Whenever I attend a live musical performance I always find myself wondering what the performance sounds like to the musicians on stage and especially so when there are a lot of musicians on stage. They are often hemmed in by nearby musicians and their instruments, and everybody is straining to hear their own instrument or voice above the sounds arising all around them from multiple directions. Does this sound "live" to them, or are they mostly engaged in trying to figure out or guess what they are sounding like to the audience?
With a symphony orchestra the conductor's experience with creating a certain wall of sound aimed in a particular direction is paramount, but what are the players actually hearing especially in light of their being in front of reflective paper scores on stands?
A friend of mine in my college back in the 1970's had a band that opened for the Mahavishnu Orchestra one night.The venue was the college gym - bad acoustics I know, but heavy vinyl mats spread vastly over the floor helped.

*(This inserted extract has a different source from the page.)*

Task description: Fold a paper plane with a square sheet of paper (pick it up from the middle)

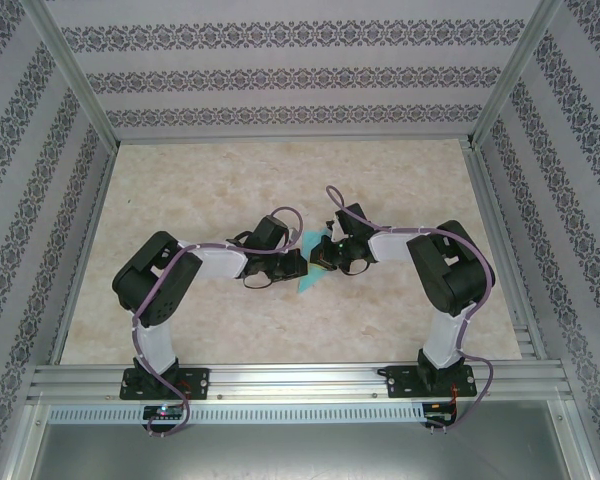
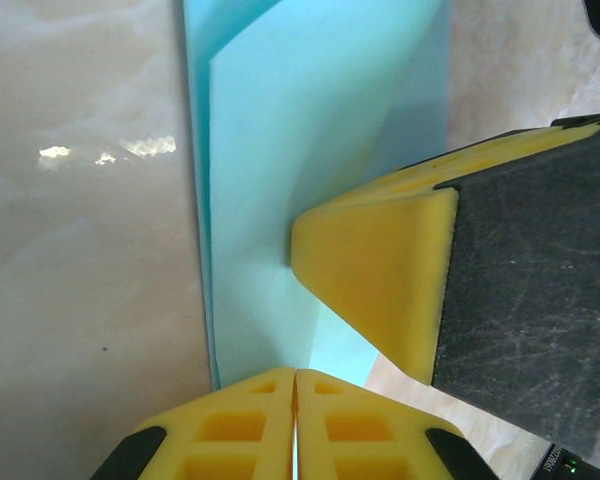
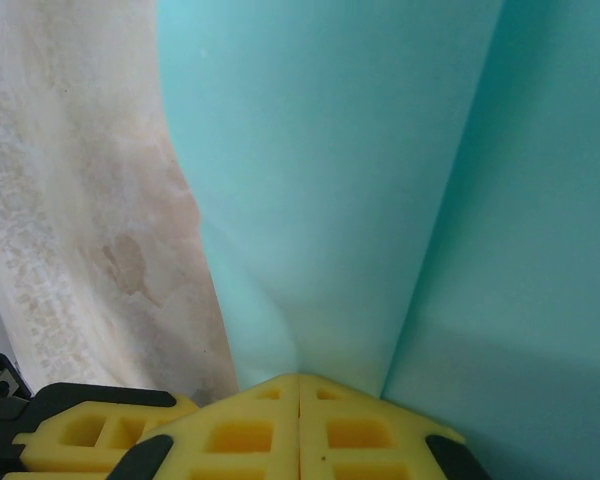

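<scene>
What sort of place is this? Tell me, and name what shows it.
Probably a robot test cell, not a home: left arm and right arm bolted to an aluminium rail, patterned panels walling in a marble-look table.

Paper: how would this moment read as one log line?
paper: folded, layers showing | left gripper: shut on paper | right gripper: shut on paper | table: beige marble

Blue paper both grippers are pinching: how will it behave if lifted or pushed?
Probably floppy: the paper curves and creases right where the right gripper pinches it. Likely very light, since its thin folded layers lift off the table under the fingertip pinch of the left gripper. Pushed, it would probably buckle or slide on the glossy tabletop.
</scene>
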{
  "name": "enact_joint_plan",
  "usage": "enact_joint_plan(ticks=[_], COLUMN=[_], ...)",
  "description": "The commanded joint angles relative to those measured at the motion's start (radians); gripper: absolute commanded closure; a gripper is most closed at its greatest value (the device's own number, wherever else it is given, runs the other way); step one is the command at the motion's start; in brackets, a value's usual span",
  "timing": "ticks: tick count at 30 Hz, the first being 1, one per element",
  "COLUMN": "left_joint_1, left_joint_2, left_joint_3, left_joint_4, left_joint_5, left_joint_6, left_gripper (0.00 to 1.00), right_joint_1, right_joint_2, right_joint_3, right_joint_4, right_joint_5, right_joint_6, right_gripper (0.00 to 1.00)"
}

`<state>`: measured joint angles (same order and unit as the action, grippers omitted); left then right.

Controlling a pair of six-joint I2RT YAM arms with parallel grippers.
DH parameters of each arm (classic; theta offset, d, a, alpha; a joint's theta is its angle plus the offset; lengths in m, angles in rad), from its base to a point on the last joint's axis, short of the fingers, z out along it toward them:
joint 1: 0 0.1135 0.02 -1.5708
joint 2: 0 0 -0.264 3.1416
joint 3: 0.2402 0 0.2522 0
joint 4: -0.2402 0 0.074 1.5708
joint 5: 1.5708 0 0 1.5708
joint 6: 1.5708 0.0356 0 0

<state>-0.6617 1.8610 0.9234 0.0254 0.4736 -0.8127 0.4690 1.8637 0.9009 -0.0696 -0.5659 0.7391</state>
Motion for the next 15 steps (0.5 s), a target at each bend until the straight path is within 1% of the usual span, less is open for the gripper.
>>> enact_joint_plan(ticks=[1, 6, 12, 15], left_joint_1=[-0.007, -0.012, -0.033, -0.048], left_joint_2=[0.024, 0.039, 0.072, 0.087], left_joint_3=[0.016, 0.029, 0.059, 0.064], left_joint_4=[-0.063, -0.177, -0.349, -0.392], left_joint_5=[-0.020, -0.055, -0.139, -0.171], left_joint_6=[0.007, 0.046, 0.141, 0.172], left_gripper=[0.91, 0.92, 0.93, 0.94], right_joint_1=[-0.004, -0.019, -0.042, -0.049], right_joint_2=[0.034, 0.027, 0.025, 0.025], right_joint_3=[-0.039, -0.030, -0.007, -0.001], right_joint_4=[-0.052, -0.039, -0.013, -0.013], right_joint_5=[0.107, 0.098, 0.057, 0.047], right_joint_6=[0.000, -0.043, -0.105, -0.129], right_gripper=[0.93, 0.93, 0.93, 0.93])
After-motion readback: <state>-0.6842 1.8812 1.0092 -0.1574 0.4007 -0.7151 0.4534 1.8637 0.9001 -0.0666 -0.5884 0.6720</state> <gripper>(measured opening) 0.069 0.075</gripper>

Most everyone being college aged there was no concern for the audience having to sit on mats without chairs.
After the show I ran into my friend and asked him how he thought it went. He told me that he had no real idea how they sounded because the amps were positioned out in front of them. They could not really hear their own music in any sort of realistic manner, and what they did hear was so time delayed by the speaker placement that he said they were essentially "flying blind" and having to put their faith in the mixing engineers. He told me that had they been positioned in front of the amps the noise field would have been so loud that their hearing would be threatened.
I guess my question is - do live musicians have to squabble and quibble even more than we so-called audiophiles over the issues of a performance sounding "live" or not?